Allstate refused to defend.
State Fund initially refused to defend but in October 1993 agreed to defend Frank and Freedus after this court issued an opinion indicating a duty to defend in such circumstances.1 State Fund's defense was subject to a reservation of rights to contest coverage. In a November 1993 letter, Frank and Freedus acknowledged the defense was subject to a reservation of rights. In January 1994, State Fund in a letter memorializing the agreement to defend, stated it was accepting the defense due to our recent decision but added if that decision were “accepted for review, or ordered decertified or unpublished, State Fund reserves its right to withdraw from the defense of this action to and/or seek reimbursement of defense costs expanded [sic] on behalf of Frank & Freedus.” State Fund reiterated this position later in the letter, stating: “State Fund reserves the right to withdraw from the defense and/or seek reimbursement from you should it be determined that there is no potential for coverage under the State Fund policy either as a result of a legal decision of [sic] voluntary action by the plaintiff.”
State Fund sent an auditor to Frank and Freedus's attorneys in January 1994 to review defense costs.
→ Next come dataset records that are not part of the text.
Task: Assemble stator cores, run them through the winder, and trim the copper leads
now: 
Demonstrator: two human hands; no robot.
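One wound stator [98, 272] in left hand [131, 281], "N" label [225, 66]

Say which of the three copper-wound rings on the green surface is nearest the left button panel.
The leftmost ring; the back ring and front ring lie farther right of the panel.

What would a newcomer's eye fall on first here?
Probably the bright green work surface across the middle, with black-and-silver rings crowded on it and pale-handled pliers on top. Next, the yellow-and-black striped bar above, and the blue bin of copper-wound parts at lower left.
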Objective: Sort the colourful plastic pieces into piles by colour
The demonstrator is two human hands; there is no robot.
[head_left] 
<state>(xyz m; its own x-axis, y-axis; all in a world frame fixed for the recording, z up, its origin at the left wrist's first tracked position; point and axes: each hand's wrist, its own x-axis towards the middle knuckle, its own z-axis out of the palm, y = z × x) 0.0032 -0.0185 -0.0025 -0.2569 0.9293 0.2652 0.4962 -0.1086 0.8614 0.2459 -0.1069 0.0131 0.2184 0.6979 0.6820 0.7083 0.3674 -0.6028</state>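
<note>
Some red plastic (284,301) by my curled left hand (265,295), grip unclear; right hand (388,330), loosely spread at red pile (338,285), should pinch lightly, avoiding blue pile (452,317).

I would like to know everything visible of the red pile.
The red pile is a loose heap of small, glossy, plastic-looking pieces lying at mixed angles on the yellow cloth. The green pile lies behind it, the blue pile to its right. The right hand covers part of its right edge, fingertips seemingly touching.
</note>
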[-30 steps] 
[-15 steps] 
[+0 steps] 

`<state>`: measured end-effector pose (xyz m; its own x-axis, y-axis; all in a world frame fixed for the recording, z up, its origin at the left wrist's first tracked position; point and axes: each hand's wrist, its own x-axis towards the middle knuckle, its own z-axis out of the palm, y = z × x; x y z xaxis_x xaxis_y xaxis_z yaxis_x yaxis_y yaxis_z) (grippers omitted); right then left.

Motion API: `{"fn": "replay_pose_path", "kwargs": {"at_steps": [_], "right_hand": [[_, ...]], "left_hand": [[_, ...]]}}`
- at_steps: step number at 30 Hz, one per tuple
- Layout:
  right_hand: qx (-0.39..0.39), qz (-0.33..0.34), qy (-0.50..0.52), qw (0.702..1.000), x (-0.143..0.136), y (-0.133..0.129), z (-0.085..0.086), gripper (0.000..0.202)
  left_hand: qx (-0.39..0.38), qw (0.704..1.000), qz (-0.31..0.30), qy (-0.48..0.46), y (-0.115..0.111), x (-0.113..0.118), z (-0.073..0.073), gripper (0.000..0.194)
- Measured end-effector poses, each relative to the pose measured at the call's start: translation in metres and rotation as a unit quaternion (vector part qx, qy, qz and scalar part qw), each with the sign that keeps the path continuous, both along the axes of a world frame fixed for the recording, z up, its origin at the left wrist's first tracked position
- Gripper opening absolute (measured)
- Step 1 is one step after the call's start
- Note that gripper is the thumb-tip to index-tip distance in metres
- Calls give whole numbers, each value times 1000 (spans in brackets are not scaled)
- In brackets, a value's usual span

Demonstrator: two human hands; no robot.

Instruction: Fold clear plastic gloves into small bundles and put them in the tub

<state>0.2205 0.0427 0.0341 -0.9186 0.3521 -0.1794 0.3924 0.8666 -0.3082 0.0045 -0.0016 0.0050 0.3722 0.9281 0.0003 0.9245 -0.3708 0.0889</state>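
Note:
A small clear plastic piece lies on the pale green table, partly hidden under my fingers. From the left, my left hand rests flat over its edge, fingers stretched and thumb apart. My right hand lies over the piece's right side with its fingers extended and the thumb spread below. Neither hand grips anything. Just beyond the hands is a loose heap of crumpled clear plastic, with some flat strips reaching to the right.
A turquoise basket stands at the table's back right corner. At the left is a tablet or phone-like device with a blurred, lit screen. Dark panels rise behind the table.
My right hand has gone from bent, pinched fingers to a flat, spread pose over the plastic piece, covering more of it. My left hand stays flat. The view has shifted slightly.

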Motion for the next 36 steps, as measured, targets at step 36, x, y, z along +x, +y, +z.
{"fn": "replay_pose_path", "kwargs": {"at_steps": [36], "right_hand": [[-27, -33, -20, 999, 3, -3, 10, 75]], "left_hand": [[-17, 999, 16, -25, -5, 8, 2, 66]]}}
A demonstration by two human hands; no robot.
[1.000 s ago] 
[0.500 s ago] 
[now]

On February 24, 1994, Frank and Freedus filed a cross-complaint against State Fund for declaratory relief, breach of contract and breach of the implied covenant of good faith and fair dealing.2 Frank and Freedus sought a declaration State Fund had a duty to defend pursuant to policy language stating:
“This workers' compensation insurance applies to bodily injury by accident or bodily injury by disease, including resulting death, subject to the following conditions:
“This employer's liability insurance applies to bodily injury by accident or bodily injury by disease. Bodily injury means a physical or mental injury, including resulting death. Bodily injury does not include emotional distress, anxiety, discomfort, inconvenience, depression, dissatisfaction or shock to the nervous system, unless caused by either a manifest physical injury or a disease with a physical dysfunction or condition resulting in treatment by a licensed physician or surgeon.”
Frank and Freedus alleged State Fund had “breached its contract by failing to investigate, to defend and to agree to indemnify [Frank and Freedus] in the underlying action” and, as a result, Frank and Freedus had “been compelled to engage counsel to defend it in the underlying action and to incur” attorneys' fees and other costs. As to the third cause of action for breach of the implied covenant of good faith and fair dealing, Frank and Freedus made similar allegations that State Fund had refused to investigate, defend or indemnify, resulting in Frank and Freedus incurring attorneys fees and other costs. Frank and Freedus also alleged State Fund's “acts ․ were done intentionally, maliciously, oppressively and with the intent of depriving and defrauding [Frank and Freedus].”
As of March 7, 1994, State Fund had paid $20,000 in defense costs. At that time, State Fund's auditor recommended an additional payment of $60,000 but noted there would be additional billings for February and March 1994 which would “probably be in the $50,000 range.” State Fund apparently paid the recommended additional $60,000. State Fund paid a total of $80,000 to the attorneys representing Frank and Freedus in the Caprow action.
On April 12, 1994, Frank and Freedus obtained a judgment in their favor in the Caprow action.
On April 18, 1994, Frank and Freedus filed a first amended complaint against Allstate and State Fund for declaratory relief, breach of contract and breach of the implied covenant of good faith and fair dealing. In the complaint, Frank and Freedus, inter alia, alleged: “The [Caprow] complaint filed and discovery subsequently conducted reveal that plaintiff therein alleges manifest bodily, physical, mental, emotional and personal injuries and damages arising out of various acts, omissions, events and occurrences for which coverage is provided under the aforementioned polices.” Frank and Freedus repeated the allegations as to State Fund, including the same policy language as supporting coverage and a duty to defend. Frank and Freedus alleged Allstate's obligation to defend was based on policy language stating:
“We will pay on behalf of persons insured all sums which they become legally obligated to pay as damages arising out of an accidental event, personal injury or advertising injury that occurs while this policy is in effect.”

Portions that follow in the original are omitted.